* [Work task]
Although the records contain pictures, the copy must not; reproduce everything else in them exactly.

* [Information]
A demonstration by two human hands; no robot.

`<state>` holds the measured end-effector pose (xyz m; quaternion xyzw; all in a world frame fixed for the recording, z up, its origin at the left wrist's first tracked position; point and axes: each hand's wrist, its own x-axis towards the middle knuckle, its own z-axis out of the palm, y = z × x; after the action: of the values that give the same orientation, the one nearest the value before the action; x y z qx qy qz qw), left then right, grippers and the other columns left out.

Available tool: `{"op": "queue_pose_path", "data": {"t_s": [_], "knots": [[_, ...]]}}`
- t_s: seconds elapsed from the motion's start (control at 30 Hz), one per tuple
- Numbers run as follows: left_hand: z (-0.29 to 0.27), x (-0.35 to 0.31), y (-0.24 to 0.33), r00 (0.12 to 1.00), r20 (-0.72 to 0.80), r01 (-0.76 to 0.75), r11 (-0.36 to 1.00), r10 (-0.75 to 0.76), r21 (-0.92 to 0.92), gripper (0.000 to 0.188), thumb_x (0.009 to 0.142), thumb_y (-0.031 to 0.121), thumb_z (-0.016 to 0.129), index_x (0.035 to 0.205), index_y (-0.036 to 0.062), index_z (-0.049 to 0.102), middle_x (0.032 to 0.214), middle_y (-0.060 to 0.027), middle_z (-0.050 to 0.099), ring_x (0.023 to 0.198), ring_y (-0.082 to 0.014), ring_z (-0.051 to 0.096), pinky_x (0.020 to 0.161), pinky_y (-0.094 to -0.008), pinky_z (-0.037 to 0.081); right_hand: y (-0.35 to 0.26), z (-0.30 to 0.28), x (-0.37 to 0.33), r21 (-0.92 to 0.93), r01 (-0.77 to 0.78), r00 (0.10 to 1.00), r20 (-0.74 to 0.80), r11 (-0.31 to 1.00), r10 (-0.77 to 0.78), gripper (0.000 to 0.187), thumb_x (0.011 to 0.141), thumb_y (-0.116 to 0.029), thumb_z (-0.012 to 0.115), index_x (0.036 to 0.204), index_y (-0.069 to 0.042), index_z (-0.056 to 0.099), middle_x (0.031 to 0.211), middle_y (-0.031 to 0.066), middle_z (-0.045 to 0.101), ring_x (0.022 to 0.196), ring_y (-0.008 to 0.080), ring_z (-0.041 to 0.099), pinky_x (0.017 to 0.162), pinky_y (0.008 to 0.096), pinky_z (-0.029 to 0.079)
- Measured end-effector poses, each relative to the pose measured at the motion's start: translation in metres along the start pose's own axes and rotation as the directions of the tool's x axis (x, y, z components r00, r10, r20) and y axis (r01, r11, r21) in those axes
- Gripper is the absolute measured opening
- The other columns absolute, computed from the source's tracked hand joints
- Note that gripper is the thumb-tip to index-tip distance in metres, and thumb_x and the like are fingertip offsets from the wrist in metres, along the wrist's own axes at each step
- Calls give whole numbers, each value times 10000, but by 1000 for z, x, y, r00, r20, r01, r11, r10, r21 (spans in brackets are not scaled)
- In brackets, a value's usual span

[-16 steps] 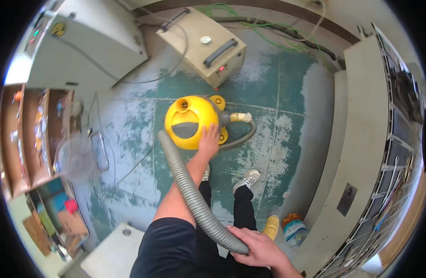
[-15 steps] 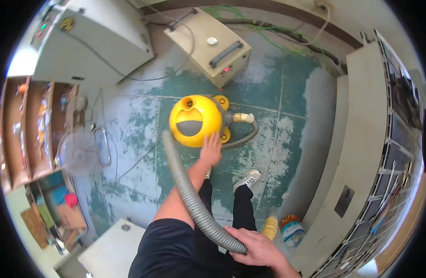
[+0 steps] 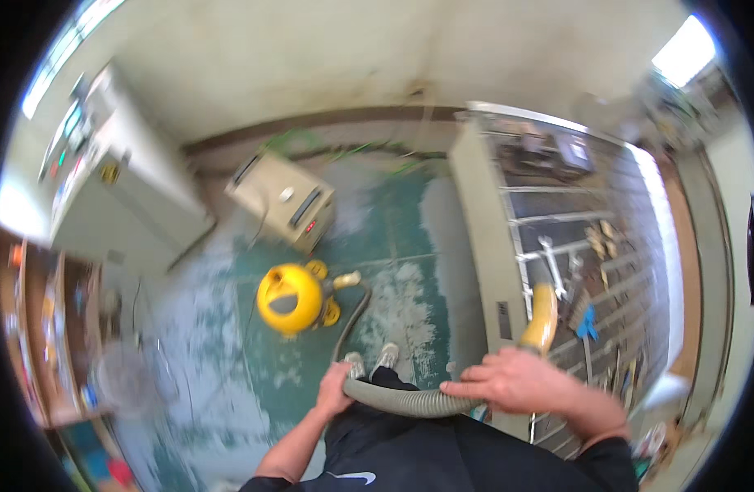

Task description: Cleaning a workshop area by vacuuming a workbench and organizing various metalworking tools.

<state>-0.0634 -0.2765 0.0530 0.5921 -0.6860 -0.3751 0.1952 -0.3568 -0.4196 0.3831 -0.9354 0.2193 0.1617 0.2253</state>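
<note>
A grey ribbed vacuum hose runs across in front of my body. My left hand is closed around it on the left. My right hand is wrapped over the hose farther right, close to its yellow nozzle. The nozzle points away from me, over the slatted metal bed of a long machine. On the floor ahead to the left stands a round yellow vacuum cleaner with small yellow wheels; the hose leads from it to my left hand.
A beige box with black handles stands behind the vacuum cleaner. On the slatted bed lie a wrench and a blue tool. A large grey cabinet, brown shelves and a fan are at left.
My left hand has gone from the vacuum cleaner's body to the hose. My right hand has brought the hose and nozzle up and right over the slatted bed. The view has swung rightward and up.
</note>
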Motion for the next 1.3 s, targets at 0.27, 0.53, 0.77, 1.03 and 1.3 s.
{"op": "queue_pose_path", "data": {"t_s": [0.27,0.53,0.77,1.03,1.3], "knots": [[13,146,134,671,633,-274,923,386,-272,549,674,237,723,1149,73,500,1078,-165,575,1016,-312,551,853,-386,437,-28,-144,-103,-614,-454,891,-303,646,338,303,731,-123,576,1033,-119,594,745,-10,558,749,147,562,690,287,418],[-73,285,267,762,-336,-641,718,553,-271,383,610,116,709,954,51,554,870,-124,545,819,-286,559,737,-345,459,-5,-163,-259,-446,-892,412,-869,-72,275,357,679,-68,602,1035,-89,586,879,46,586,889,230,555,818,353,417],[-147,381,341,489,-683,-776,629,542,-57,380,557,-35,675,897,31,521,877,-113,528,838,-239,547,774,-318,455,77,-36,-420,45,-891,-116,-985,-452,129,375,749,-48,601,1120,-61,555,1040,101,590,991,282,543,899,394,388],[-163,412,352,591,-381,-719,678,711,150,373,559,34,757,885,41,576,847,-105,556,788,-246,560,673,-325,462,251,144,-416,941,-332,-942,-326,70,-78,345,818,-296,650,1026,-37,554,971,73,586,897,209,556,825,331,431],[-109,494,354,685,41,-714,682,727,-161,330,559,107,789,832,85,606,844,-84,565,788,-265,556,698,-358,455,453,103,-220,505,675,-721,300,537,624,315,797,-328,672,1028,-137,576,935,-2,582,783,91,531,665,270,431]]}}
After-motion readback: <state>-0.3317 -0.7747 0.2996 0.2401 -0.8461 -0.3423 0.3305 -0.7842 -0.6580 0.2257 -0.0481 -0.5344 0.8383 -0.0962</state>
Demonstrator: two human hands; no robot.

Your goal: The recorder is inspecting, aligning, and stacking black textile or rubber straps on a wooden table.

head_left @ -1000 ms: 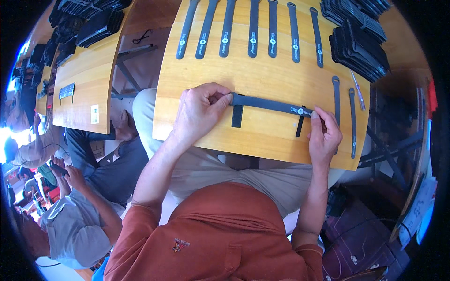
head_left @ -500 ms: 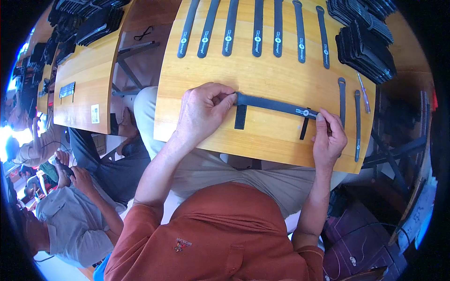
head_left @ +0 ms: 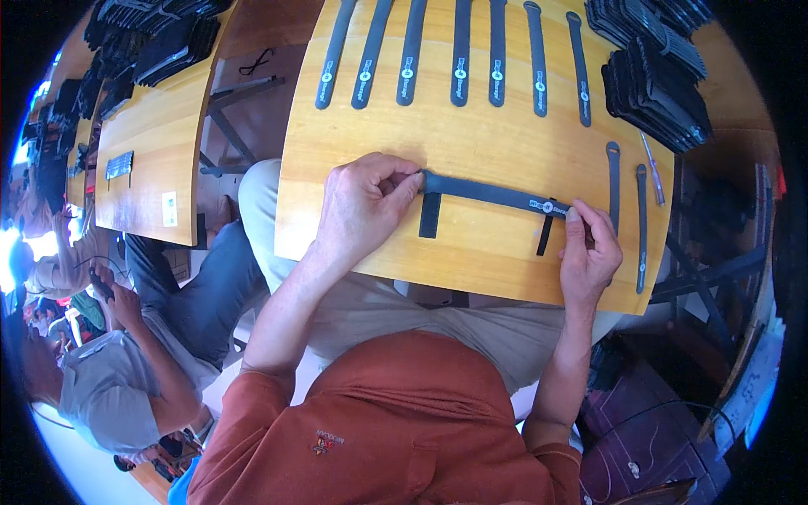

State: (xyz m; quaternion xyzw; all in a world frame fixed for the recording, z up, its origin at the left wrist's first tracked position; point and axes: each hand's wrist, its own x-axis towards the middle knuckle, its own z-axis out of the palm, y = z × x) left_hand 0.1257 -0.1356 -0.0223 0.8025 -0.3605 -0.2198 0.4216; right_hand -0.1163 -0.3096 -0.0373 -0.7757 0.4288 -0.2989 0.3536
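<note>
Held nearly straight over the bench (head_left: 497, 147): a long grey strap (head_left: 488, 192). Pinched at its left end between thumb and fingers of the left hand (head_left: 362, 198); pinched likewise at its right end, beside the white marking, by the right hand (head_left: 593, 252). Jutting from the near side of the strap: a wide black strip (head_left: 429, 219) by the left end and a narrow black strip (head_left: 544, 236) by the right end. Cannot tell: joined to the strap or merely tucked under it.

Judged as an aligning step: apparently drawing the strap straight across both strips. Calls next, by the same judgement, for even tension at both ends, without twist, before any pressing down or letting go.

Laid out beyond the strap: a row of seven similar straps (head_left: 461, 50), marked ends toward the person. Placed past its right end: two more straps (head_left: 642, 227) and, near these, a slim purple tool (head_left: 653, 172). Piled farther off on that side: stacked black pieces (head_left: 656, 97).

Set well left of the strap: a second bench (head_left: 151, 126), bearing a small bundle (head_left: 120, 164) and dark stacks (head_left: 172, 50). Seen nearer on that side: a co-worker (head_left: 118, 387) in light grey.
</note>
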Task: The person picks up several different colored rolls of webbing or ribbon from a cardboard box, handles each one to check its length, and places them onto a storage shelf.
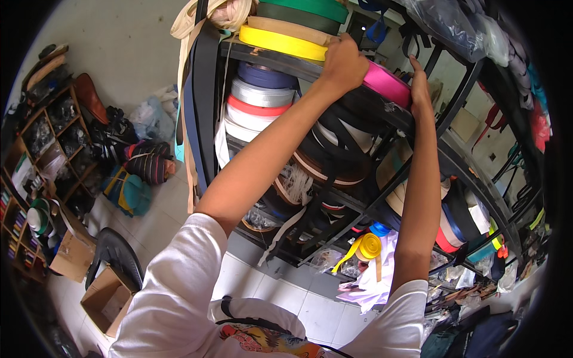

* [Exercise answer]
A demonstration by two human hands; no robot.

`<state>` holds the measured end-effector pose (xyz m; quaternion xyzw; all in a world frame fixed for the recording, z up, its origin at the left wrist's first tracked position; point and axes: each hand's wrist, its own x-axis towards the middle knuckle, its own z-axis out of the palm, y = z × x; after the action: of the values that give the same orientation, the one nearest the value before the action; x y z qx qy qz qw), left then right, grippers and the other columns left out.

Available tool: `{"op": "queue_pose_path", "data": {"t_s": [_], "knots": [[_, ...]]}}`
- t_s: seconds elapsed from the motion's start (control at 30 Hz), one per tuple
- Numbers run as follows: left_hand: z (-0.29 to 0.27), x (-0.35 to 0.31), y (-0.24 to 0.33), r00 (0.12 to 1.00), r20 (-0.72 to 0.80), r01 (-0.76 to 0.75), r11 (-0.36 to 1.00), r10 (-0.75 to 0.76), r21 (-0.92 to 0.92), gripper (0.000 to 0.188), thumb_x (0.009 to 0.142), thumb_y (-0.031 to 0.121), thumb_z (-0.016 to 0.129), index_x (0.035 to 0.205), index_y (-0.036 to 0.062), index_z (-0.049 to 0.102), middle_x (0.032 to 0.214), middle_y (-0.060 to 0.027), middle_z (-0.050 to 0.099), ring_x (0.023 to 0.198), ring_y (-0.082 to 0.014), ring_z (-0.051 to 0.096), pinky_x (0.020 to 0.161), pinky_y (-0.094 to -0.008), pinky_z (-0.037 to 0.081); right_hand: y (-0.35 to 0.26), z (-0.30 to 0.28), x (-0.37 to 0.33), r21 (-0.92 to 0.93), r01 (-0.77 to 0.78), r00 (0.10 to 1.00), r20 (-0.74 to 0.80), r11 (-0.31 to 1.00), r10 (-0.77 to 0.78), gripper (0.000 to 0.187), thumb_x (0.011 to 0.141), thumb_y (-0.116 to 0.029), thumb_z (-0.012 to 0.115), index_x (0.036 to 0.204), index_y (-0.069 to 0.042), index_z (-0.056 to 0.099), middle_x (0.031 to 0.211), middle_y (-0.031 to 0.066), middle_z (-0.045 to 0.101), ring_x (0.022 to 0.196), ring_y (-0.008 to 0.080), ring_z (-0.041 to 0.099), pinky_x (0.017 to 0.162), pinky_y (0.008 to 0.096), pinky_z (-0.029 to 0.079)
- Measured end-effector poses, each relative to the pose measured at the motion's start: translation in metres along the start pose's own axes and rotation as the directions of the tool's x axis (x, y, z components r00, r10, r20) and y axis (r01, r11, r21) in those axes
- Gripper is the absolute measured opening
- The other columns absolute, computed from the source's tracked hand joints
- Note that gripper is the thumb-tip to index-tip distance in metres, and thumb_x and the like are fingertip offsets from the wrist in metres, along the wrist's own axes at each step
- Calls give whole numbers, each value times 10000, but by 1000 for z, x, y, r00, r20, r01, r11, r10, r21 (spans in brackets are not scaled)
- In brackets, a value's usual span

[-16 steps] 
[-15 steps] 
[+0 steps] 

Task description: Cleaning a workshop area by vacuuming a workbench and organizing various metalworking tools.

<state>-0.0634 -0.2765 0.0530 0.5921 -0.6860 -0.3751 0.1952 -0.3568 -0.4196 0.3831 -0.9354 0.2193 0.1617 0.2253</state>
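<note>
A grey ribbed vacuum hose runs across in front of my body. My left hand is closed around it on the left. My right hand is wrapped over the hose farther right, close to its yellow nozzle. The nozzle points away from me, over the slatted metal bed of a long machine. On the floor ahead to the left stands a round yellow vacuum cleaner with small yellow wheels; the hose leads from it to my left hand.
A beige box with black handles stands behind the vacuum cleaner. On the slatted bed lie a wrench and a blue tool. A large grey cabinet, brown shelves and a fan are at left.
My left hand has gone from the vacuum cleaner's body to the hose. My right hand has brought the hose and nozzle up and right over the slatted bed. The view has swung rightward and up.
</note>
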Motion for the next 1.3 s, targets at 0.27, 0.53, 0.77, 1.03 and 1.3 s.
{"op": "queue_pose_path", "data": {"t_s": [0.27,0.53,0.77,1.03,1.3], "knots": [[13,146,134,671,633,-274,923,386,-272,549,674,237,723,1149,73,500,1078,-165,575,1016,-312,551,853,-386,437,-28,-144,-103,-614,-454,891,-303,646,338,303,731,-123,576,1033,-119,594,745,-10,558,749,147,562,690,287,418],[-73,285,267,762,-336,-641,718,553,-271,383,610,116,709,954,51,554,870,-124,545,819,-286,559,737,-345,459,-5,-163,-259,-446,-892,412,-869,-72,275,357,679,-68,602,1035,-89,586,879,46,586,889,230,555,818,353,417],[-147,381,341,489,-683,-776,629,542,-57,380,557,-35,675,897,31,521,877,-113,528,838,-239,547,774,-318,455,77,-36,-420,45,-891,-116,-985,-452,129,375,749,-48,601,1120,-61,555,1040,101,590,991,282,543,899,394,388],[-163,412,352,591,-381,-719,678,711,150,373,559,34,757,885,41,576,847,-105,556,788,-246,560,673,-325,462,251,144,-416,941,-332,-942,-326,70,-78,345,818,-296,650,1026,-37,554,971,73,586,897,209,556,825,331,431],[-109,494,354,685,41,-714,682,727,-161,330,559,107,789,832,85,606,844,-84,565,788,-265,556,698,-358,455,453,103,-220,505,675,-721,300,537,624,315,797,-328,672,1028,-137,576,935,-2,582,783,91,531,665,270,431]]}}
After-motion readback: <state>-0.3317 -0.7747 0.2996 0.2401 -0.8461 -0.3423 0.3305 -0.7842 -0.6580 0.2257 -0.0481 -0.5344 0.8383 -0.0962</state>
Demonstrator: two human hands; no robot.

Your goal: The recorder is inspecting, aligning, and stacking black textile or rubber straps on a wooden table.

head_left @ -1000 ms: 
head_left @ -500 ms: 
head_left @ +0 ms: 

State: (xyz m; quaternion xyzw; all in a world frame fixed for the recording, z up, its origin at the left wrist's first tracked position; point and axes: each hand's wrist, its own x-axis towards the middle knuckle, its own z-axis out of the palm, y = z × x) left_hand 0.1257 -0.1356 -0.0223 0.8025 -0.3605 -0.2198 0.4216; right_hand -0.1163 -0.3096 -0.0373 -0.7757 0.4288 -0.2989 0.3536
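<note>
Held nearly straight over the bench (head_left: 497, 147): a long grey strap (head_left: 488, 192). Pinched at its left end between thumb and fingers of the left hand (head_left: 362, 198); pinched likewise at its right end, beside the white marking, by the right hand (head_left: 593, 252). Jutting from the near side of the strap: a wide black strip (head_left: 429, 219) by the left end and a narrow black strip (head_left: 544, 236) by the right end. Cannot tell: joined to the strap or merely tucked under it.

Judged as an aligning step: apparently drawing the strap straight across both strips. Calls next, by the same judgement, for even tension at both ends, without twist, before any pressing down or letting go.

Laid out beyond the strap: a row of seven similar straps (head_left: 461, 50), marked ends toward the person. Placed past its right end: two more straps (head_left: 642, 227) and, near these, a slim purple tool (head_left: 653, 172). Piled farther off on that side: stacked black pieces (head_left: 656, 97).

Set well left of the strap: a second bench (head_left: 151, 126), bearing a small bundle (head_left: 120, 164) and dark stacks (head_left: 172, 50). Seen nearer on that side: a co-worker (head_left: 118, 387) in light grey.
</note>
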Task: The person picks up several different colored rolls of webbing or ribbon from a cardboard box, handles each one to check its length, and places them onto a storage shelf.

There is nothing more to this exercise.